Muestra de “perenne amistad”
El pueblo de este país se agrupa en torno de la bandera
de cualquier aventurero que los lleve a la victoria y al botín.
Joel R. Poinsett, 1824.
José Alfonso Suárez del Real y Aguilera
Como muestra de “perenne amistad”, el 20 de junio de 1964 —hace cincuenta años— el canciller mexicano, José Gorostiza, y el embajador de Estados Unidos de Norteamérica, Fulton Freeman, franquearon el impresionante umbral de la nueva sede diplomática del vecino país, construida en pleno corazón del Paseo de la Reforma por ingenieros y arquitectos mexicanos.
El sobrio y elegante complejo diplomático expresaba la importancia que el gobierno demócrata, que presidió el asesinado John F. Kennedy, le otorgaba a México, como reconocimiento a su destacada intervención en una de las crisis más relevantes de la Guerra Fría, gracias a la cual se disipó el barrunto de guerra nuclear provocado por la detección de misiles soviéticos en la Cuba revolucionaria.
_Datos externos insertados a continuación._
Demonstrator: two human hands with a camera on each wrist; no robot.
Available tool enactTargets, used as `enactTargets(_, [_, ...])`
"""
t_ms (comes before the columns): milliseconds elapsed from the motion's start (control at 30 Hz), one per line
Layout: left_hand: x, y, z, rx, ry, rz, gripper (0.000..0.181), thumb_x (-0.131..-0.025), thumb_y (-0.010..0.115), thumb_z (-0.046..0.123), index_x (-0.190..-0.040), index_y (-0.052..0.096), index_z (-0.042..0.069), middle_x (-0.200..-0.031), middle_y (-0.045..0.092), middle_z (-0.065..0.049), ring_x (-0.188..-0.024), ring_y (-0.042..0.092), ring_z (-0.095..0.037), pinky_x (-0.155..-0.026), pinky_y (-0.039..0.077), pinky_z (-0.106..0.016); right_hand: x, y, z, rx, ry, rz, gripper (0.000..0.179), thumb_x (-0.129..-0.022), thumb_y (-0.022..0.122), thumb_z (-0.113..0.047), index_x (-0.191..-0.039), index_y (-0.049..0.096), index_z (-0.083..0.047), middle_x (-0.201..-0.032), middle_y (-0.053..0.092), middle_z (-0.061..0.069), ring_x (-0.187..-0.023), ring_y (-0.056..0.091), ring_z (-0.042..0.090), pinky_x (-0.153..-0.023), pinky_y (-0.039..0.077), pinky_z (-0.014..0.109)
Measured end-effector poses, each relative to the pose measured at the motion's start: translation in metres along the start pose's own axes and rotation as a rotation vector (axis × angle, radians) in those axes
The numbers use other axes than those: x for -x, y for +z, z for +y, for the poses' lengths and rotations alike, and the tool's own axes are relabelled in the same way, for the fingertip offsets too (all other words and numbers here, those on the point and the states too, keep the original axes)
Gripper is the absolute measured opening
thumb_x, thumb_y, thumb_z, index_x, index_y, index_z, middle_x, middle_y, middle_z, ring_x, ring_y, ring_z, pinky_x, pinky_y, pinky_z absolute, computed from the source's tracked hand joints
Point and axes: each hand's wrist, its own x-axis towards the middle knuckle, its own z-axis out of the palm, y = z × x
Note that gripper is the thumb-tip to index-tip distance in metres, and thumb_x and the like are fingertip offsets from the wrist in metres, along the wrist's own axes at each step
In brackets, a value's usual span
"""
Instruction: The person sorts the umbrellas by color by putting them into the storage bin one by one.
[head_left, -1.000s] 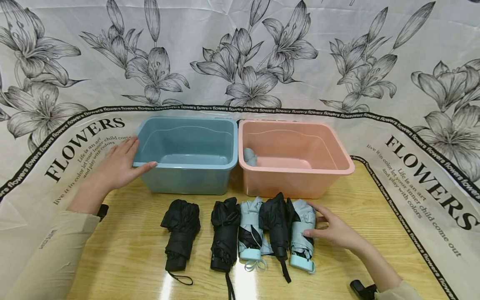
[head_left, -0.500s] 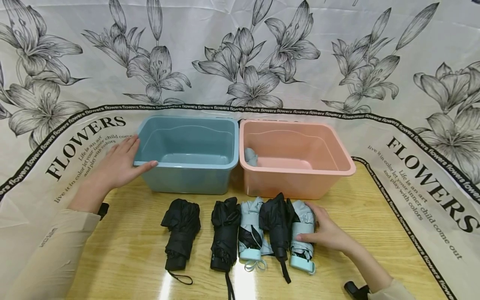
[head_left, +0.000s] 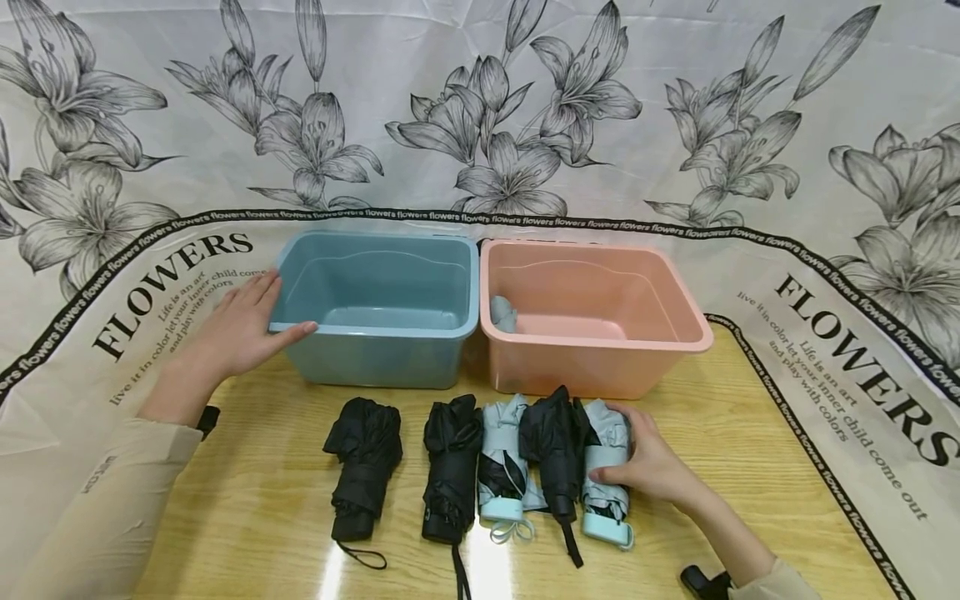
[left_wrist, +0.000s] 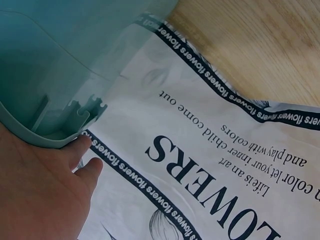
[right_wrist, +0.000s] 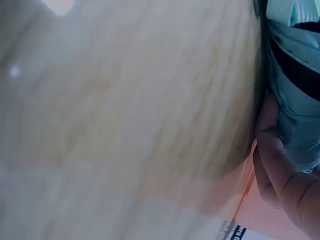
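My left hand (head_left: 236, 329) rests on the left rim of the blue bin (head_left: 382, 360), fingers extended and thumb over the front corner. In the left wrist view, fingertips (left_wrist: 80, 150) touch the rim's outside. At the right end of a row, my right hand (head_left: 651, 462) grips a light blue folded umbrella (head_left: 606, 454), thumb across its top and fingers along its far side. The right wrist view shows those fingers (right_wrist: 275, 155) curled against the umbrella (right_wrist: 300, 115). Left of it lie a black umbrella (head_left: 557, 450), another light blue umbrella (head_left: 501, 458) and two more black umbrellas (head_left: 452, 467).
A pink bin (head_left: 577, 362) stands beside the blue one, with a light blue-grey object (head_left: 502, 314) partly visible inside its left end. The wooden table (head_left: 247, 508) extends in front. A floral cloth (head_left: 420, 58) covers the back and both sides.
My right hand has moved slightly left and closed in around the light blue umbrella at the right end. The left hand stays on the blue bin's rim.
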Motion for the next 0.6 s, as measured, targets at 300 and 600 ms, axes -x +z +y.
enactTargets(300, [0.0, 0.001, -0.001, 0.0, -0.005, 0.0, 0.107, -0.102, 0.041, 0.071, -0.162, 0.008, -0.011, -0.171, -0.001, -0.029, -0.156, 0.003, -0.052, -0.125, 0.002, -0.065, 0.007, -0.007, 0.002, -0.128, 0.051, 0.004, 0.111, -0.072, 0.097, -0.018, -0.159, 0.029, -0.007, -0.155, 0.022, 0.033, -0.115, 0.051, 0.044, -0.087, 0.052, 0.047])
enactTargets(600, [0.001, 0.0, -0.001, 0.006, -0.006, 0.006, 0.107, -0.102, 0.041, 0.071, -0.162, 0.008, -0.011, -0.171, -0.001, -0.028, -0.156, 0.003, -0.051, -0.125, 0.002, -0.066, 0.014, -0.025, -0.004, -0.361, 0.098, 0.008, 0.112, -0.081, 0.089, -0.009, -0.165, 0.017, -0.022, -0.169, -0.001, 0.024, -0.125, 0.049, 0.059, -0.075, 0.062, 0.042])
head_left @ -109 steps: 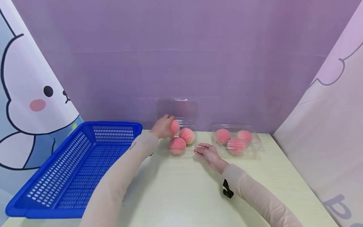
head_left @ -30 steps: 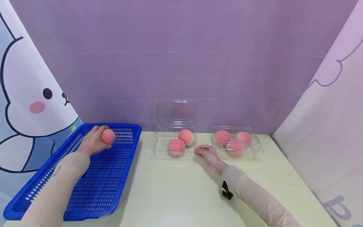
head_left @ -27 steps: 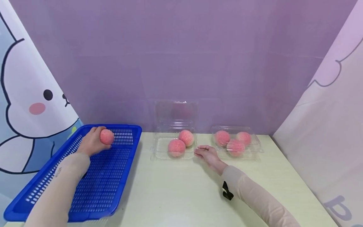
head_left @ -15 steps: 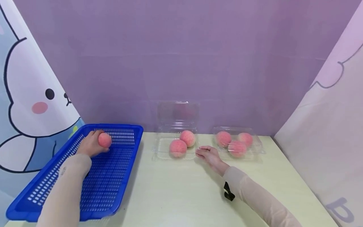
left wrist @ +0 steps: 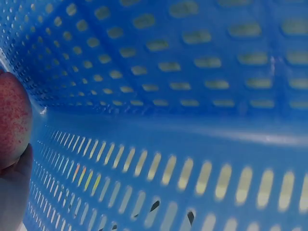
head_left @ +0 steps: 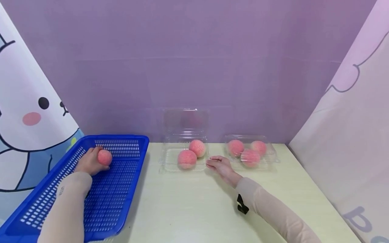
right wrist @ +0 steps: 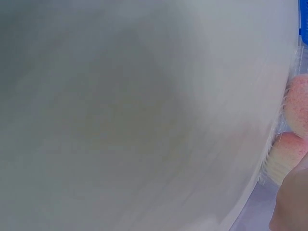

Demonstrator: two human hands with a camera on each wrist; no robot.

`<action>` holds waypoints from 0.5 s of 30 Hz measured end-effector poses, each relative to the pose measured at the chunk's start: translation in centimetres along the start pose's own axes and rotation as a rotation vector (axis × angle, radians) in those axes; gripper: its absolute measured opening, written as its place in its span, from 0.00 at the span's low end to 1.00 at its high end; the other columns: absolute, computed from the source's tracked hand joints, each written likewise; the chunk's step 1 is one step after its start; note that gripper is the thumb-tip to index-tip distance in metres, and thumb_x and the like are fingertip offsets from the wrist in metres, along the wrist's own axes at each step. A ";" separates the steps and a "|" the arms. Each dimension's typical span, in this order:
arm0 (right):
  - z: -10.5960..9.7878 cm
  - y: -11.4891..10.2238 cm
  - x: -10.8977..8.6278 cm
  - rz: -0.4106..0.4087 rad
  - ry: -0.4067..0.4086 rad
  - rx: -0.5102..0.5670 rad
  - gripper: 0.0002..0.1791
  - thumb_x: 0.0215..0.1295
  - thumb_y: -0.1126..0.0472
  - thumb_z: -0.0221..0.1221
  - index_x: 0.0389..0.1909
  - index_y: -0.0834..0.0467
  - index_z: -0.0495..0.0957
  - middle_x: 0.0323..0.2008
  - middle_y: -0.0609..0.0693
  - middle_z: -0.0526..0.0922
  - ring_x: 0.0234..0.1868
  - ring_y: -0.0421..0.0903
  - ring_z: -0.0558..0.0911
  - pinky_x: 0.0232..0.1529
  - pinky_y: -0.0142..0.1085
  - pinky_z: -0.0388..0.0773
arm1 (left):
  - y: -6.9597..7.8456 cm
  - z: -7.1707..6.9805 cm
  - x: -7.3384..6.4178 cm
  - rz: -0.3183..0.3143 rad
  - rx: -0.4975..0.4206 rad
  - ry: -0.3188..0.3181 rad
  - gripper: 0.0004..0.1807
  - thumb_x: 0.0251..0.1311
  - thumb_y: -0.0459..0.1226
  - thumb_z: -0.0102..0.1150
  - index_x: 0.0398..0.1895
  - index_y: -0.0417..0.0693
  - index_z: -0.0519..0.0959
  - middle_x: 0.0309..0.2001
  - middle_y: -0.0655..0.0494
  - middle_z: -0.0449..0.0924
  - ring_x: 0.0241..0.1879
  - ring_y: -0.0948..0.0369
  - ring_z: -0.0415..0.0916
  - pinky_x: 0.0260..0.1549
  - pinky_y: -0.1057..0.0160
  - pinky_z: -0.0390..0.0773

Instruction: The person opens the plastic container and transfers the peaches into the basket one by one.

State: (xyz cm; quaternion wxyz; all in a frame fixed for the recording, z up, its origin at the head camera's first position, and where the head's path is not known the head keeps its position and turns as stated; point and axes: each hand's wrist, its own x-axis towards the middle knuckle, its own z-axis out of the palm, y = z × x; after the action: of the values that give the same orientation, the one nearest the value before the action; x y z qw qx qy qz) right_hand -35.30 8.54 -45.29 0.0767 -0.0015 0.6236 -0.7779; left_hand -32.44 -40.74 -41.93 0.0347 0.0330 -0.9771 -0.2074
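Note:
In the head view my left hand (head_left: 89, 162) holds a pink peach (head_left: 104, 157) low inside the blue basket (head_left: 144, 150), near its far left corner. The same peach (left wrist: 13, 118) shows at the left edge of the left wrist view, against the perforated wall. Two more peaches, a front one (head_left: 186, 159) and a rear one (head_left: 197, 148), sit in the clear plastic box (head_left: 171, 158), whose lid (head_left: 185, 121) stands raised. At that box's right side is my right hand (head_left: 222, 167), fingers extended and fingertips at its edge; whether they touch it is hard to tell.
A second clear box (head_left: 271, 157), its lid down, stands to the right with three peaches (head_left: 250, 158) inside. Behind the boxes rises a purple backdrop (head_left: 182, 67). Printed panels flank the pale table (head_left: 182, 209).
The left hand has carried a peach from the open box leftward to the basket, then lowered it inside. That box now holds two peaches. My right hand has stayed in place.

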 end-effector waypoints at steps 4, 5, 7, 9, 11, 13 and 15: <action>0.0 0.1 -0.1 0.014 -0.007 0.003 0.19 0.59 0.76 0.52 0.51 0.78 0.61 0.28 0.47 0.80 0.31 0.39 0.82 0.41 0.30 0.80 | -0.1 0.4 -0.2 -0.007 0.012 -0.009 0.50 0.40 0.46 0.71 0.62 0.31 0.54 0.56 0.26 0.56 0.52 0.32 0.59 0.50 0.31 0.61; 0.0 0.2 -0.1 0.017 -0.005 0.001 0.19 0.59 0.76 0.52 0.50 0.78 0.61 0.28 0.47 0.80 0.31 0.39 0.82 0.41 0.30 0.80 | -0.1 0.4 -0.2 -0.005 0.019 -0.009 0.50 0.40 0.46 0.71 0.62 0.31 0.54 0.56 0.26 0.57 0.52 0.32 0.59 0.50 0.32 0.61; 0.0 0.1 -0.1 0.021 0.005 -0.002 0.19 0.59 0.76 0.53 0.50 0.77 0.62 0.28 0.48 0.79 0.31 0.39 0.82 0.42 0.30 0.80 | -0.1 0.4 -0.2 0.001 0.023 -0.011 0.50 0.39 0.46 0.71 0.62 0.31 0.54 0.56 0.26 0.57 0.52 0.32 0.59 0.50 0.31 0.61; 0.0 0.1 -0.1 0.018 0.023 -0.001 0.18 0.58 0.76 0.53 0.49 0.76 0.63 0.28 0.49 0.79 0.31 0.39 0.82 0.42 0.30 0.80 | 0.0 0.4 0.0 0.007 0.027 -0.010 0.51 0.39 0.46 0.71 0.62 0.31 0.54 0.56 0.26 0.56 0.52 0.32 0.59 0.50 0.31 0.60; 0.0 0.0 0.0 0.008 0.031 -0.003 0.18 0.58 0.76 0.54 0.49 0.76 0.64 0.29 0.50 0.79 0.32 0.40 0.82 0.42 0.31 0.80 | 0.1 0.3 0.1 0.009 0.032 -0.016 0.51 0.39 0.46 0.71 0.62 0.31 0.54 0.56 0.26 0.56 0.52 0.32 0.58 0.51 0.31 0.60; 0.0 0.0 0.1 0.006 0.029 0.000 0.18 0.58 0.76 0.54 0.49 0.76 0.64 0.29 0.50 0.79 0.32 0.40 0.82 0.42 0.31 0.80 | 0.1 0.2 0.1 0.012 0.044 -0.023 0.51 0.39 0.46 0.71 0.62 0.31 0.53 0.56 0.26 0.56 0.52 0.31 0.58 0.50 0.31 0.60; 0.0 0.1 0.1 0.005 0.024 0.003 0.18 0.58 0.76 0.54 0.49 0.77 0.63 0.28 0.49 0.80 0.32 0.40 0.82 0.42 0.31 0.80 | 0.1 0.2 0.1 0.008 0.055 -0.034 0.52 0.38 0.46 0.71 0.62 0.30 0.53 0.55 0.25 0.56 0.52 0.31 0.58 0.50 0.31 0.60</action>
State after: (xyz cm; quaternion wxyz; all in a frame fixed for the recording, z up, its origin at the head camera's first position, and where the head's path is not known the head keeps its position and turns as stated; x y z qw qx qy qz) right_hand -35.41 8.56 -45.36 0.0712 0.0093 0.6232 -0.7787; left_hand -32.60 -40.59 -42.03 0.0179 0.0265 -0.9830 -0.1807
La corrección y decoro diplomático mexicano permitió superar los enconos entre las potencias nucleares, y en reconocimiento a la labor pacifista jugada por nuestro país, el gobierno de Estados Unidos apostó a construir una sede diplomática de primer nivel, menor en dimensiones a la de Londres, pero mayor en belleza y, ante todo, confiada a una empresa mexicana para su edificación.
El concepto arquitectónico de la embajada gringa en México, abandonó el principio de fortaleza concebido para este tipo de edificaciones, lo que seguramente permitió a los hermanos Nicolás y Mariano Mariscal —fundadores de la constructora a la que se le asignó el proyecto— establecer un diálogo urbanístico con el cercano hotel María Isabel, al tiempo de armonizar, a través del uso del mármol de Carrara, el estilo característico de las edificaciones concebidas por Pierre Charles L´Enfant para la capital de los Estados Unidos y, gracias a ello, dialogar con el mármol del Ángel de la Independencia y con el del nuevo complejo museístico concebido por Ramírez Vázquez para el cercano Bosque de Chapultepec.
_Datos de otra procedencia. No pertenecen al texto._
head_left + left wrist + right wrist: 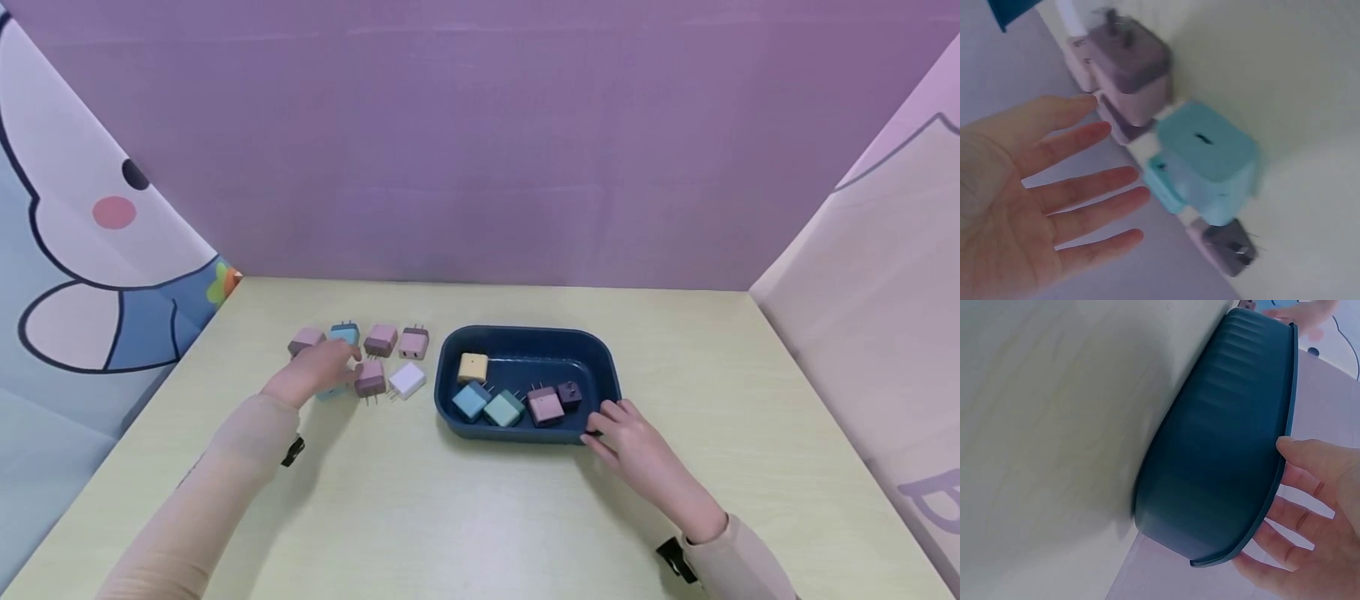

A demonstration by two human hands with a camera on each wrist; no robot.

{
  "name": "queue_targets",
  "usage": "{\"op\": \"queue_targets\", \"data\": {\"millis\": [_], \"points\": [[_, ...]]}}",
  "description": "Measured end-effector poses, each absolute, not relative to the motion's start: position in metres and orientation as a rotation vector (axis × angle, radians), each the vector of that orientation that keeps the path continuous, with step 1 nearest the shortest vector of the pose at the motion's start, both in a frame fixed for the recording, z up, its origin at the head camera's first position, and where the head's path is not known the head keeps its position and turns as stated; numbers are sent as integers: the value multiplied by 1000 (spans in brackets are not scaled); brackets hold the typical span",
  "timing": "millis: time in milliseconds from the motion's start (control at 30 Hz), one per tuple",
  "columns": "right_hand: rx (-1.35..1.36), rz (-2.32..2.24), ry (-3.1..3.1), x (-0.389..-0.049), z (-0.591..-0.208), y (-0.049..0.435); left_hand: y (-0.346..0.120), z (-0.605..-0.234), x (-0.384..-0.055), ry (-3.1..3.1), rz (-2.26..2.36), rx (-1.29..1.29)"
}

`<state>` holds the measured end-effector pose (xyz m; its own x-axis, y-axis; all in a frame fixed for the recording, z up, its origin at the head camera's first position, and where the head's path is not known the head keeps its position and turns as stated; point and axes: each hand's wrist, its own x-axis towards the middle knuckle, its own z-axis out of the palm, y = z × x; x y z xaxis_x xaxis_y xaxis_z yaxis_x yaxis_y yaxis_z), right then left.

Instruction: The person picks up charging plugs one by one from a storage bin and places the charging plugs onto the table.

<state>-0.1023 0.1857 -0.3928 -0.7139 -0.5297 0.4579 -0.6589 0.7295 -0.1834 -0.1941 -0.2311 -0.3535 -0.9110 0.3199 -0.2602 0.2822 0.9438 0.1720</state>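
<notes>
presumably for steadiness, the dark blue tray point(487, 432) is being pinched at its near right corner by the right hand point(641, 450), five chargers point(503, 409) being held inside, while loose chargers point(370, 378) to its left are being hovered over by the spread, empty left hand point(318, 368).

One tray point(528, 372) stands on one table point(480, 517). Inside the tray are five plug adapters: one yellow adapter point(472, 367), one blue adapter point(471, 402), one green adapter point(503, 409), one pink-and-mauve adapter point(545, 407) and one dark purple adapter point(570, 395). Left of the tray are seven: four pink-and-mauve adapters point(370, 378), two light blue adapters point(344, 334), one white adapter point(407, 381). Two hands: one left of the tray point(318, 370), one at its right end point(637, 447).
</notes>
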Motion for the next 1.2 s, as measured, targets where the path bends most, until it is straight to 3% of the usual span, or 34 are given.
{"op": "queue_targets", "data": {"millis": [500, 1200], "points": [[919, 472, -2550, -103, -392, 185, -189, -328, -191, 2869, 234, 656], [893, 479, -2572, -102, -392, 184, -129, -308, -195, 2820, 177, 730]]}}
A la par de ese mensaje de amistad, el Departamento de Estado del vecino país concibió una estrategia para diluir —justo cincuenta años después— la aciaga imagen del Pacto de la Embajada, componenda militar impulsada en contra del presidente Madero por el irascible y ambicioso embajador Henry L. Wilson, quién facilitó a los golpistas el Salón de Recepciones de la sede diplomática, ubicada en la esquina de la avenida Veracruz (hoy Insurgentes) para concretar la felonía contra la naciente democracia mexicana.
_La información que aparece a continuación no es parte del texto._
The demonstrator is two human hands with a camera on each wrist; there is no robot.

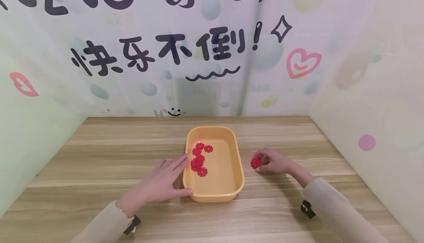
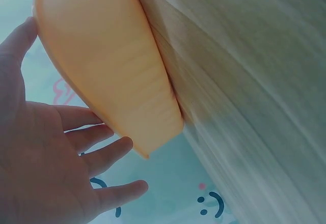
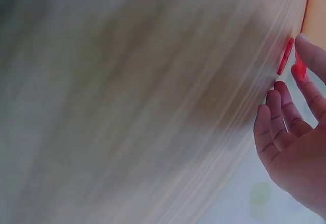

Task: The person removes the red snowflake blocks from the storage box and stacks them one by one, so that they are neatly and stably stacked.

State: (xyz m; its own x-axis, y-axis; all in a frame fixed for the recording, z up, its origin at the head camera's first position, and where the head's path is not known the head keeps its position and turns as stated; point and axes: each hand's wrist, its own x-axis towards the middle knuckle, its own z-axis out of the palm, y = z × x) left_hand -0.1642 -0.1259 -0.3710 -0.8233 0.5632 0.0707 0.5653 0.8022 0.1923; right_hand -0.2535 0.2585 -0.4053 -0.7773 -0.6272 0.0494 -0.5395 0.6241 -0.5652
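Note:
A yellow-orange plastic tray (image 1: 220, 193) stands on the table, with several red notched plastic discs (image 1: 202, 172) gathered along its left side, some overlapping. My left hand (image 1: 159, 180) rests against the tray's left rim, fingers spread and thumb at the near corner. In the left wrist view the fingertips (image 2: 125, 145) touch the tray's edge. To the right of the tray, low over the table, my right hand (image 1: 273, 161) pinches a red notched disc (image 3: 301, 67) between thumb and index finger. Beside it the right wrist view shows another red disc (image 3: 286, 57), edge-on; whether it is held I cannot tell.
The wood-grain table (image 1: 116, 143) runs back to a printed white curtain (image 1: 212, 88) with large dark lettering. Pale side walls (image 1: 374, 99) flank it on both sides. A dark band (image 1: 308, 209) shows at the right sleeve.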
A pesar de los recursos arquitectónicos expresados en la sede diplomática del vecino país en el Paseo de la Reforma, sus desplantes y ambiciones opacan cualquier atisbo de amistad proveniente de quien, desde Joel R. Poinsett, su primer representante diplomático, nos denigró como pueblo al calificarnos de aventurero, para ocultar tras ese descrédito sus aviesas intenciones anexionistas y sus reales intereses injerencistas, tan vigentes hoy como antaño.